What is expected:
Your answer must be the full listing below, restated word for word, with no pictures in it.

====

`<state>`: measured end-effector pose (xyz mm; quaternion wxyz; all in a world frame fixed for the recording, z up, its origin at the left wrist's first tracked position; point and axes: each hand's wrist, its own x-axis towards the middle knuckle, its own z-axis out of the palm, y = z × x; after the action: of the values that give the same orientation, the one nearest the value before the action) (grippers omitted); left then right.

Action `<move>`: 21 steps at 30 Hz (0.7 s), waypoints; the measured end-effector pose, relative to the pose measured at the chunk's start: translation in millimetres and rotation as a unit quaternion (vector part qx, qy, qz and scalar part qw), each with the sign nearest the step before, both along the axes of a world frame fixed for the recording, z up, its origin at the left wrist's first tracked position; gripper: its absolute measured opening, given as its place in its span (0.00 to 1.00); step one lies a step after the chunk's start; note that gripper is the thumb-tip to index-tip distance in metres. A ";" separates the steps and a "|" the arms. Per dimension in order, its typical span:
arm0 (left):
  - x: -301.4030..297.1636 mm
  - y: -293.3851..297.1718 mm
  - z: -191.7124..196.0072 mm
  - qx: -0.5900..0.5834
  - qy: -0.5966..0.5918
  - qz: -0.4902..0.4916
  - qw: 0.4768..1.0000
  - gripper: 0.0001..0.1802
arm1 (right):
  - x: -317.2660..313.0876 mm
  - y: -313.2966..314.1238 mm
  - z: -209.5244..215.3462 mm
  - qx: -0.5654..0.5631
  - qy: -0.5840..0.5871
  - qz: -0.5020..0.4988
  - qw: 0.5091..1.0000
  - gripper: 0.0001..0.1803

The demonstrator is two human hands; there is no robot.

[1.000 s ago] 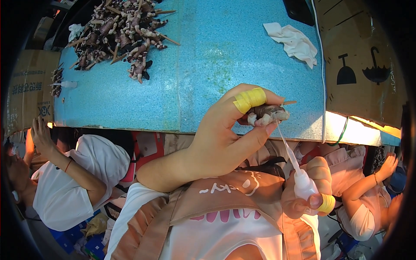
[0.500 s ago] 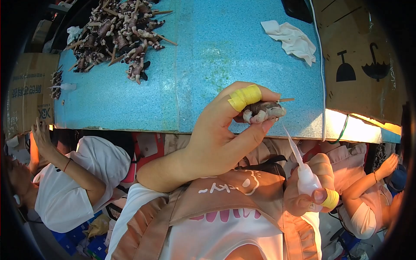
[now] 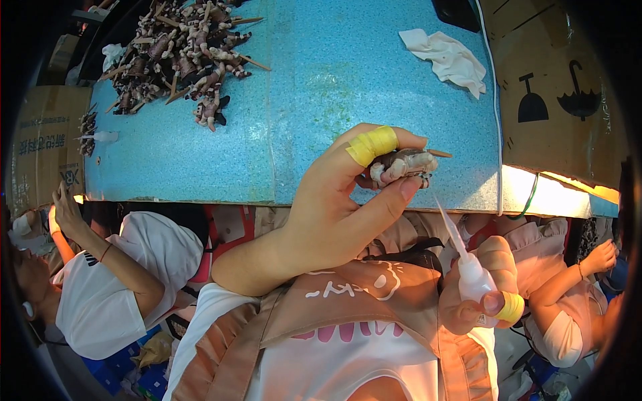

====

Result of this task:
`<state>`: measured end-effector pose (xyz mm; quaternion wxyz; all in a world frame fixed for the recording, z up, its origin at the left wrist's first tracked position; point and axes: each hand's wrist, its own x-axis towards the middle knuckle, its own z-axis out of the palm, y = z × x; after the action: of the values that give the same orientation, the one nearest the value before the action) (grippers omitted); left then right.

Action `<move>`: 21 steps at 30 Hz (0.7 s), waypoints; the measured end-effector pose, relative to the pose measured at the chunk's start: translation in millimetres and rotation as a unit quaternion (vector part qx, qy, qz and scalar part qw), each with the sign nearest the step before, both along the axes of a world frame fixed for the recording, z up, its origin at the left wrist's first tracked position; gripper: its absolute measured opening, given as its place in its span (0.00 to 1.00); step one lies a step after the chunk's start; note that gripper is the thumb-tip to index-tip distance in metres. A ";" separates the steps and a "|" the arms. Per dimension in order, its typical span:
arm0 (left):
  - x: -301.4030..297.1636 mm
  - y: -293.3851..297.1718 mm
  - z: -191.7124..196.0072 mm
  - qx: -0.5900..0.5834
  - qy: -0.5966..0.5918
  - qz: -0.4902..0.4916
  - qw: 0.4768..1.0000
  - gripper: 0.0001..0.1802
arm1 (right):
  - x: -317.2660..313.0876 mm
  - y: -313.2966..314.1238 mm
  - z: -209.5244..215.3462 mm
  - qx: -0.5654..0.5631
  - qy: -0.5840..0.5871
  - qz: -0.5020..0.4988
  - qw: 0.5091..1.0000
  - gripper: 0.0001..0.1803

The demonstrator is two human hands; there is no robot.

[1.000 s ago] 
[0.500 s ago] 
[now] 

The output is finished.